▶ [Source material]
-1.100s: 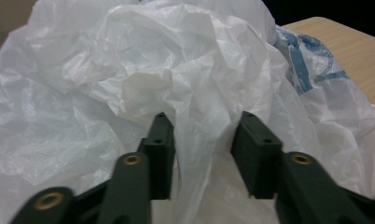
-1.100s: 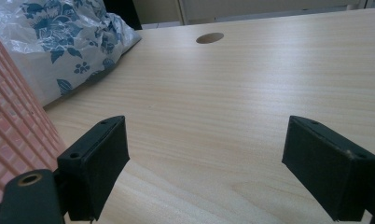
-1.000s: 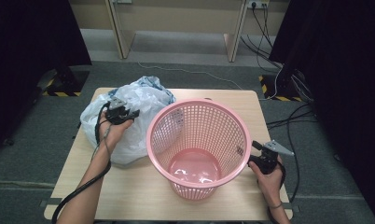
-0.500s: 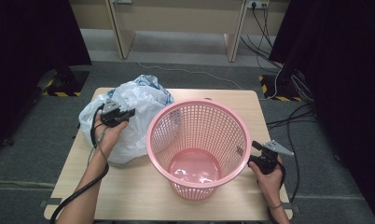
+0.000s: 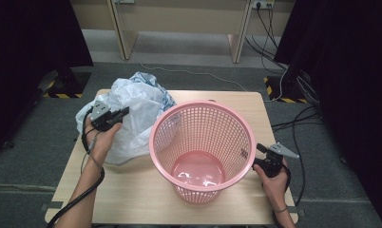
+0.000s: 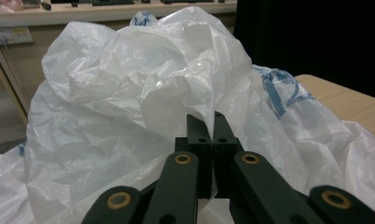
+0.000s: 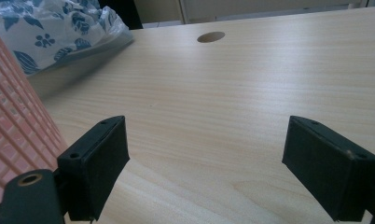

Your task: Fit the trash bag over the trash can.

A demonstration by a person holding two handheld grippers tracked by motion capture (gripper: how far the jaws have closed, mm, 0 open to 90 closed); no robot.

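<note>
High view: one crumpled white plastic bag (image 5: 132, 118) on desk (image 5: 146, 199) beside one pink mesh basket (image 5: 202, 147), left tongs (image 5: 120, 114) clamped on bag, right tongs (image 5: 256, 154) apart.

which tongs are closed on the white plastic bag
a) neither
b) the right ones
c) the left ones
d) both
c: in the left gripper view the left tongs stand shut with a fold of the white plastic bag pinched at their tips, while the right tongs stand wide open over bare table beside the pink basket.
</note>
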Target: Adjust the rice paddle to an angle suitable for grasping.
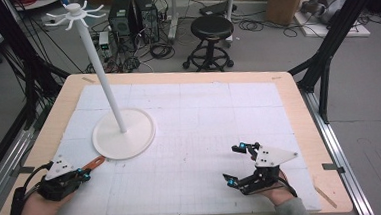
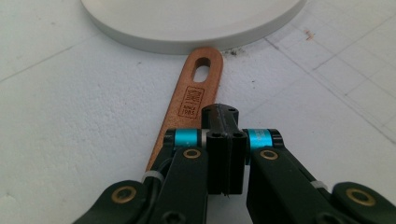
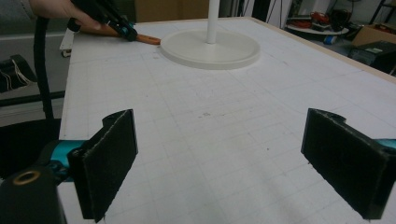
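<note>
The left gripper [image 2: 219,140] has its jaws pressed together on a flat wooden utensil handle [image 2: 194,100], which lies low over the mat. The handle's long axis runs straight ahead of the jaws, its slotted end just beside the rim of the white stand base [image 1: 145,140]. The stand's hooks [image 1: 75,14] sit high on the pole, up and away. The right gripper [image 1: 242,165] rests well apart with its jaws spread wide and empty. Nothing stands between.
</note>
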`<state>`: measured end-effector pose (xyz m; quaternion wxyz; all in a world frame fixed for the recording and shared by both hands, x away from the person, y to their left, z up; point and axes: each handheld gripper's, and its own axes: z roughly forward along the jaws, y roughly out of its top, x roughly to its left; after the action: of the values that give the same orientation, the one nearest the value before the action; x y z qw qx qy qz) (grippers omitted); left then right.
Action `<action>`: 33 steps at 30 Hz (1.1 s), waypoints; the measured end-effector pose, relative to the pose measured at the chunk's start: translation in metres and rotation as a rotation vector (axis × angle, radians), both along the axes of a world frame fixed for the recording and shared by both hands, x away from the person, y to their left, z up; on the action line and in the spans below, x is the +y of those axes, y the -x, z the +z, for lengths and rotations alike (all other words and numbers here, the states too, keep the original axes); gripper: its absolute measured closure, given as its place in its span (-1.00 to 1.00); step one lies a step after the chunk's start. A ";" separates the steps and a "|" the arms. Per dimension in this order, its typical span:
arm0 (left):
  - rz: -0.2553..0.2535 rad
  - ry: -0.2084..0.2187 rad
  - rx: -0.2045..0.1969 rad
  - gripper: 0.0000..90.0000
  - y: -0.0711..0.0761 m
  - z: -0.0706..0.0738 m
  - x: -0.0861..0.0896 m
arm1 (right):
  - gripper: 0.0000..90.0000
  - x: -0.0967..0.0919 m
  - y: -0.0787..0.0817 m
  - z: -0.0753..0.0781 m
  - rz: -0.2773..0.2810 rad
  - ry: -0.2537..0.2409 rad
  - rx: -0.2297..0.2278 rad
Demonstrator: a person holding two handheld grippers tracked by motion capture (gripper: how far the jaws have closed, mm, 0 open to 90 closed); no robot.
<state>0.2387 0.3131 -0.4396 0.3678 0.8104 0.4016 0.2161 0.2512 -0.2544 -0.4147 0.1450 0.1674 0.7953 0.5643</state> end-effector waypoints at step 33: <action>-0.294 0.105 0.002 -0.65 -0.013 0.030 0.037 | -0.78 -0.004 0.000 -0.002 -0.002 -0.010 0.019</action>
<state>0.2521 0.3504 -0.4100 0.4370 0.8403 0.2898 0.1377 0.2509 -0.2581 -0.4171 0.1371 0.1744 0.7937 0.5664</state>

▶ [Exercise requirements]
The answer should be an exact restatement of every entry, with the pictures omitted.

▶ [Solution for this problem]
-1.100s: 
-1.100s: 
-1.000s: 
-0.500s: 
+0.000s: 
+0.000s: 
+0.000s: 

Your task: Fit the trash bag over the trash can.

A demonstration by a person holding two handheld grippers tracked by motion capture (gripper: how far the jaws have closed, mm, 0 open to 90 closed); no robot.

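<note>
High view: one crumpled white plastic bag (image 5: 132, 118) on desk (image 5: 146, 199) beside one pink mesh basket (image 5: 202, 147), left tongs (image 5: 120, 114) clamped on bag, right tongs (image 5: 256, 154) apart.

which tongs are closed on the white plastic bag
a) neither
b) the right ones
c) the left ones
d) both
c: in the left gripper view the left tongs stand shut with a fold of the white plastic bag pinched at their tips, while the right tongs stand wide open over bare table beside the pink basket.
</note>
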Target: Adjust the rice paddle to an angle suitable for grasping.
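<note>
The left gripper [image 2: 219,140] has its jaws pressed together on a flat wooden utensil handle [image 2: 194,100], which lies low over the mat. The handle's long axis runs straight ahead of the jaws, its slotted end just beside the rim of the white stand base [image 1: 145,140]. The stand's hooks [image 1: 75,14] sit high on the pole, up and away. The right gripper [image 1: 242,165] rests well apart with its jaws spread wide and empty. Nothing stands between.
</note>
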`<state>`: measured end-effector pose (xyz m; quaternion wxyz; all in a world frame fixed for the recording and shared by both hands, x away from the person, y to their left, z up; point and axes: each handheld gripper's, and its own axes: z roughly forward along the jaws, y roughly out of its top, x roughly to its left; after the action: of the values that give the same orientation, the one nearest the value before the action; x y z qw qx qy qz) (grippers omitted); left then right.
Action `<action>`: 33 steps at 30 Hz (1.1 s), waypoints; the measured end-effector pose, relative to the pose measured at the chunk's start: translation in metres and rotation as a rotation vector (axis × angle, radians), both along the axes of a world frame fixed for the recording and shared by both hands, x away from the person, y to their left, z up; on the action line and in the spans below, x is the +y of those axes, y the -x, z the +z, for lengths and rotations alike (all other words and numbers here, the states too, keep the original axes); gripper: its absolute measured closure, given as its place in its span (-1.00 to 1.00); step one lies a step after the chunk's start. A ";" separates the steps and a "|" the arms. Per dimension in this order, its typical span:
arm0 (left):
  - rz: -0.2553..0.2535 rad
  - ry: -0.2084..0.2187 rad
  - rx: -0.2045..0.1969 rad
  - gripper: 0.0000..90.0000
  - y: -0.0711..0.0761 m
  - z: -0.0706..0.0738 m
  - x: -0.0861..0.0896 m
arm1 (right):
  - gripper: 0.0000..90.0000
  - x: -0.0967..0.0919 m
  - y: -0.0787..0.0817 m
  - z: -0.0753..0.0781 m
  - rz: -0.2773..0.2810 rad
  - ry: -0.2537..0.2409 rad
  - rx: -0.2297..0.2278 rad
Demonstrator: a person holding two handheld grippers tracked by motion capture (gripper: how far the jaws have closed, mm, 0 open to 90 closed); no robot.
<state>0.2387 0.3131 -0.4396 0.3678 0.8104 0.4016 0.2161 0.2512 -0.2544 -0.4147 0.1450 0.1674 0.7953 0.5643</state> end-effector waypoints at step 33: <action>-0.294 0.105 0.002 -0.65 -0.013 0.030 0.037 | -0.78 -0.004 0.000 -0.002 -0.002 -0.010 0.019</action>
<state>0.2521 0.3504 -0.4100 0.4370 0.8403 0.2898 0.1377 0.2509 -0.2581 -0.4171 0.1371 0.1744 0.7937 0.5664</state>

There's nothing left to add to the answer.